売上高は前年同期比12.9%増、営業利益は27.8%増と、大幅な増収増益となりました。
数字だけを見れば、
「路線便の復活」
「2024年問題を乗り越えた成功例」
といった楽観的な評価が並びそうです。
しかし、私はそうは見ていません。
以前から指摘してきた
「路線便の構造的弱体化」
「顧客離れの進行」
という文脈でこの決算を読み解くと、見えてくる景色はまったく異なります。
これは市場回復の物語ではありません。
「路線のセイノー」が、自らのアイデンティティを破壊してでも生き残ると決めた、外科手術の記録です。
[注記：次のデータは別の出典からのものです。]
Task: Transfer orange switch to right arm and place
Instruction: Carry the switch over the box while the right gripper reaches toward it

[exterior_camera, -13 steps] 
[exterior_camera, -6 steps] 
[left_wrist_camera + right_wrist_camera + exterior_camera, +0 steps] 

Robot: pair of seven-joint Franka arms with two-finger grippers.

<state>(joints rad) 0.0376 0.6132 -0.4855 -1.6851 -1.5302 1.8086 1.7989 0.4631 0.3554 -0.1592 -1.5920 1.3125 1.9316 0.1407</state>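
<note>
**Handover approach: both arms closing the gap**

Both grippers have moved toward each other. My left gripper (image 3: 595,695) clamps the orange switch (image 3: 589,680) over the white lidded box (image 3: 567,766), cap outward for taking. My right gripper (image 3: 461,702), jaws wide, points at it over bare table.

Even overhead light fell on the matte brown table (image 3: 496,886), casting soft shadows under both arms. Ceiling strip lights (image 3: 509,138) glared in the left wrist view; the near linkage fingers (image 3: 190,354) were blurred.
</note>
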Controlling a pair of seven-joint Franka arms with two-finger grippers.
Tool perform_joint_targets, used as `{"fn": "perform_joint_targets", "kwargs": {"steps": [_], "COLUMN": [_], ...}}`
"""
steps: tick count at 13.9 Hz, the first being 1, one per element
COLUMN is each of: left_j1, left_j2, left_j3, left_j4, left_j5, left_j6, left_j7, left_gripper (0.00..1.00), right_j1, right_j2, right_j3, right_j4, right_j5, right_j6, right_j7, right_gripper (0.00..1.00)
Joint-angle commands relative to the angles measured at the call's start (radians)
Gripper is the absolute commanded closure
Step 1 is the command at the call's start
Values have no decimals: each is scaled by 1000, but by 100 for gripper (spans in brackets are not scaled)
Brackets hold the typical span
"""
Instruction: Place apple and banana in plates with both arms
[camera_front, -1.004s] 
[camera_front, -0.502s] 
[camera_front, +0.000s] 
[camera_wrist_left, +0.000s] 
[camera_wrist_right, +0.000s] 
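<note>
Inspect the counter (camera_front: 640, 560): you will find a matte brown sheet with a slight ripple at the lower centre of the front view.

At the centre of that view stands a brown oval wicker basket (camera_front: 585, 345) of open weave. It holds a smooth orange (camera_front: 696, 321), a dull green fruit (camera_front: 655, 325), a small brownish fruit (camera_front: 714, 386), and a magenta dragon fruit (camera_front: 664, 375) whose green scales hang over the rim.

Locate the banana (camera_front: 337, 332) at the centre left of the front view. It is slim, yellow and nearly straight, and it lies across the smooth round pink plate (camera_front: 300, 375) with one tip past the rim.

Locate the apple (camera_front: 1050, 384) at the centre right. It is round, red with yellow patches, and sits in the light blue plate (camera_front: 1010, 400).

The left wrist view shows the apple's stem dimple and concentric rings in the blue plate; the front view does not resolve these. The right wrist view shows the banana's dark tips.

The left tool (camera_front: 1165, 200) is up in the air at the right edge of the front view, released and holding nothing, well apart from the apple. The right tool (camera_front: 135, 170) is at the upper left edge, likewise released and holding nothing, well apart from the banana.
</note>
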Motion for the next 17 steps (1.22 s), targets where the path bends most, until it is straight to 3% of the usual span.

1|総論:この決算は「回復」ではなく「選別の完了」である
まず結論を明確にします。
この増収増益は、
路線便市場が回復した結果ではありません。
むしろ逆です。
路線便というビジネスモデルが限界を迎えたからこそ、
セイノーは「構造を切り替える」以外に生き残る道がなかった。
その結果として現れたのが、今回の決算です。
2|決算短信に書かれた、すべてを物語る一文
決算短信には、極めて重要な一文があります。
「国内の取扱貨物量は精彩を欠く状況で推移した」
ここに、すべてが凝縮されています。
- 貨物量は増えていない
- 本業である路線便の「荷動き」は回復していない
それにもかかわらず、営業利益は約3割増。
このギャップこそが、
CLOや荷主が最優先で読むべきポイントです。
3|セイノーが行ったのは「3つの外科手術」
セイノーがやったことは、成長ではありません。
選別と切断です。
① 「運ぶだけ」からの決別
―― 路線会社から“利益設計会社”へ
利益を押し上げたのは、特積み(路線便)ではありません。
つまり、
「運賃」ではなく「物流設計」で稼ぐ構造へ完全に舵を切りました。
これは、
「荷物が減っても、1荷主あたりの利益を最大化すればよい」
という、路線会社としては極めて冷徹な発想転換です。
② 「2024年問題」を価格交渉の武器に変換
―― “お願い”から“条件提示”へ
「適正運賃収受」という言葉は穏やかですが、実態はもっと厳しいものです。
- 安さだけを求める荷主
- 無理な時間指定
- 小口・多頻度で採算の合わない案件
こうした荷主に対して、
「その条件では受けません」
と言える体質に変わりました。
これは値上げではありません。
顧客のふるい落としです。
③ 「共配」という名の固定費切除
―― 自社トラックへの執着を捨てた瞬間
決算で語られた
「非効率地域での輸送の相互補完」。
本質はこうです。
自社で赤字を抱えるくらいなら、他社に任せる
自社網・自社便へのプライドを捨て、
空車率、過剰拠点、非効率ルートという
“死の固定費”を外部化しました。
4|この動きは、去年の予測通りだった
私は昨年の記事で、次のように指摘していました。
- 宅配は回復する
- 路線便は構造的に苦しくなる
- 特に西濃は、顧客離れリスクが最も高い
【徹底深掘り】宅配は回復基調──ヤマト・佐川・日本郵便が描く復活図と路線便の危機 - 物流業界入門
今回の決算は、
その予測が「正しかった」ことを示す答え合わせです。
路線便が回復したのではありません。
路線便を軸にした経営を、セイノー自身が諦めたのです。
5|共配・相互補完が荷主に突きつける現実
―― それは「効率化」ではなく「標準化の強制」
共配が進むということは、荷主視点ではこうなります。
- どの会社に頼んでも
- 同じルート
- 同じ時間帯
- 同じ品質
かつて存在した
「西濃は融通が利く」
「福山は地域対応が細かい」
といった差異は、コスト削減の名の下に排除されました。
これは進化ではありません。
物流の画一化=選択肢の消失です。
6|2026年、物流会社は“助けてくれる存在”ではない
ヤマト・佐川が宅配で体力を戻し、
セイノーが構造改革で高収益体質に転じた今。
物流会社は、もはや
「困ったときに何とかしてくれる存在」ではありません。
彼らは、明確にこう言い始めています。
- 儲からない荷物は運ばない
- 標準に合わせられないなら受けない
- 条件を飲めない荷主は対象外
今回の好決算は、
「物流会社が荷主を選ぶ時代の到来」を告げる号砲です。
7|CLOに突きつけられる、たった一つの問い
「西濃なら何とかしてくれるだろう」
その幻想は、今回の決算で完全に崩れました。
CLOに求められるのは、
運賃交渉の巧さではありません。
自社の荷物は、選ばれる側に残れるのか
その現実と向き合う覚悟です。
編集後記|数字の裏側を読めない企業から脱落する
営業利益27.8%増。
この数字は祝福ではありません。
物流会社が「慈善事業」をやめた証明書です。
次に切られるのは、
声が大きい荷主でも、
付き合いの長い荷主でもありません。
構造的に儲からない荷主です。
この現実を直視できるかどうか。
それが、2026年以降のCLOの生死を分けます。